To remember a list of items for an AP Psychology exam, such as the words apple, giraffe, and book, you can use the link method to create a story:
Step 1: Take the first item, "apple." Imagine a giant, red apple.
Step 2: Link it to the second item, "giraffe." Now imagine a very tall giraffe trying to eat the giant apple, with its long neck bending down precariously.
Step 3: Link the giraffe to the final item, "book." The giraffe accidentally knocks a book off a shelf while trying to reach the apple. It lands with a thud right next to the apple.
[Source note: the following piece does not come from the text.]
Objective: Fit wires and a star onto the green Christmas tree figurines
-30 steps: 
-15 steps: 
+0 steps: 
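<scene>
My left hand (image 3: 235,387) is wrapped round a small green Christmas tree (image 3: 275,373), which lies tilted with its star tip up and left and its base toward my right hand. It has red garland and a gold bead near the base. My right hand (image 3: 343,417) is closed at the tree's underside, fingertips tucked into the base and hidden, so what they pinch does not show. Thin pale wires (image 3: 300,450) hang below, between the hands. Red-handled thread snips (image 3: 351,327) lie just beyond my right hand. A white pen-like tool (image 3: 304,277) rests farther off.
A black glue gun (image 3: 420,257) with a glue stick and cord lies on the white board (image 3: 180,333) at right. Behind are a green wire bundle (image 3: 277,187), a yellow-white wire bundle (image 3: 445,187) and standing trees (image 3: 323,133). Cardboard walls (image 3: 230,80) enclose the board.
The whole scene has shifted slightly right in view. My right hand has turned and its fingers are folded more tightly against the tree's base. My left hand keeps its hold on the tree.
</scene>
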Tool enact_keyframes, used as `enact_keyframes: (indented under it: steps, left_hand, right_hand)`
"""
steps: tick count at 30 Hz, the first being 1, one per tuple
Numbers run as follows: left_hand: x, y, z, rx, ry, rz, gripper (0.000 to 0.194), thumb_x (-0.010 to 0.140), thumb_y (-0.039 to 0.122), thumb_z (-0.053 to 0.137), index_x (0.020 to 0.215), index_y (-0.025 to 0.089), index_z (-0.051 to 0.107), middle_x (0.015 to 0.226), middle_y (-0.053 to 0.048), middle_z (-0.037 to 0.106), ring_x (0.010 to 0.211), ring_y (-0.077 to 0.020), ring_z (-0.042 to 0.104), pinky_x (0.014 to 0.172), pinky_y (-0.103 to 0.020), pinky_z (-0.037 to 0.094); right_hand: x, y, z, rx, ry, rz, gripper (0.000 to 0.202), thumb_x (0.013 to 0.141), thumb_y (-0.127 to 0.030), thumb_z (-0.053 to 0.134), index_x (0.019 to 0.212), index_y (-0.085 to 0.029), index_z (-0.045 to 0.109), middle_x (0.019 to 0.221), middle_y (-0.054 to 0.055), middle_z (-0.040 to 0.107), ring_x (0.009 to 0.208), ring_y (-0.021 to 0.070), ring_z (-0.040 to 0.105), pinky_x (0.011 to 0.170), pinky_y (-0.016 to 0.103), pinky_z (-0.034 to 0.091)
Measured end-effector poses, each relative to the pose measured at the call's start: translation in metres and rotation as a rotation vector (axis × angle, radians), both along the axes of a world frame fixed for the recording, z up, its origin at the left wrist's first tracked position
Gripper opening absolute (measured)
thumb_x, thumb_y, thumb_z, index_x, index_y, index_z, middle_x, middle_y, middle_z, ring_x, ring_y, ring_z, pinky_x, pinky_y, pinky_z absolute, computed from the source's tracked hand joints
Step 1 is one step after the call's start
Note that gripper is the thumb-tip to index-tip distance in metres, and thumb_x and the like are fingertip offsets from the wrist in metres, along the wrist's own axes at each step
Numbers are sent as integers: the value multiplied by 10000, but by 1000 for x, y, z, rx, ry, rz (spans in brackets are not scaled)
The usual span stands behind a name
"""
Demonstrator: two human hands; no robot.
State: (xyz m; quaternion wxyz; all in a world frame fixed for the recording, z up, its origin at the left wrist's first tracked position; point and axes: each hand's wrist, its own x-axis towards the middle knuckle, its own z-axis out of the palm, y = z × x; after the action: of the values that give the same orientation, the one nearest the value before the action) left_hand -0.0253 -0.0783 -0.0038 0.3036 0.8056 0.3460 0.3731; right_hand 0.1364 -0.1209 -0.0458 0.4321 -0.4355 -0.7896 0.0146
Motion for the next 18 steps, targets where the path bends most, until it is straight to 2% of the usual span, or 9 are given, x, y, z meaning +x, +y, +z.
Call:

Step 4: When you need to recall the list, you can walk through your vivid mental story: The (apple), the tall (giraffe) eating it, and the (book) falling over.
Peg Words Method
A mnemonic technique where an item is associated in imagination with a number-word pair.
Ex:
Let's say you need to remember a list of ingredients for a recipe in order: beef, tomatoes, beans, onions, and chili powder.
Pre-memorize your peg words:
1 = sun
2 = shoe
3 = tree
4 = door
5 = hive
Visualize each item with its peg word:
Beef: Imagine a cow wearing sunglasses on the sun (1 = sun).
Tomatoes: Picture stomping on a pile of tomatoes with a large shoe (2 = shoe).
Beans: Envision a tree covered in beans.
Onions: Picture a giant onion knocking on a door.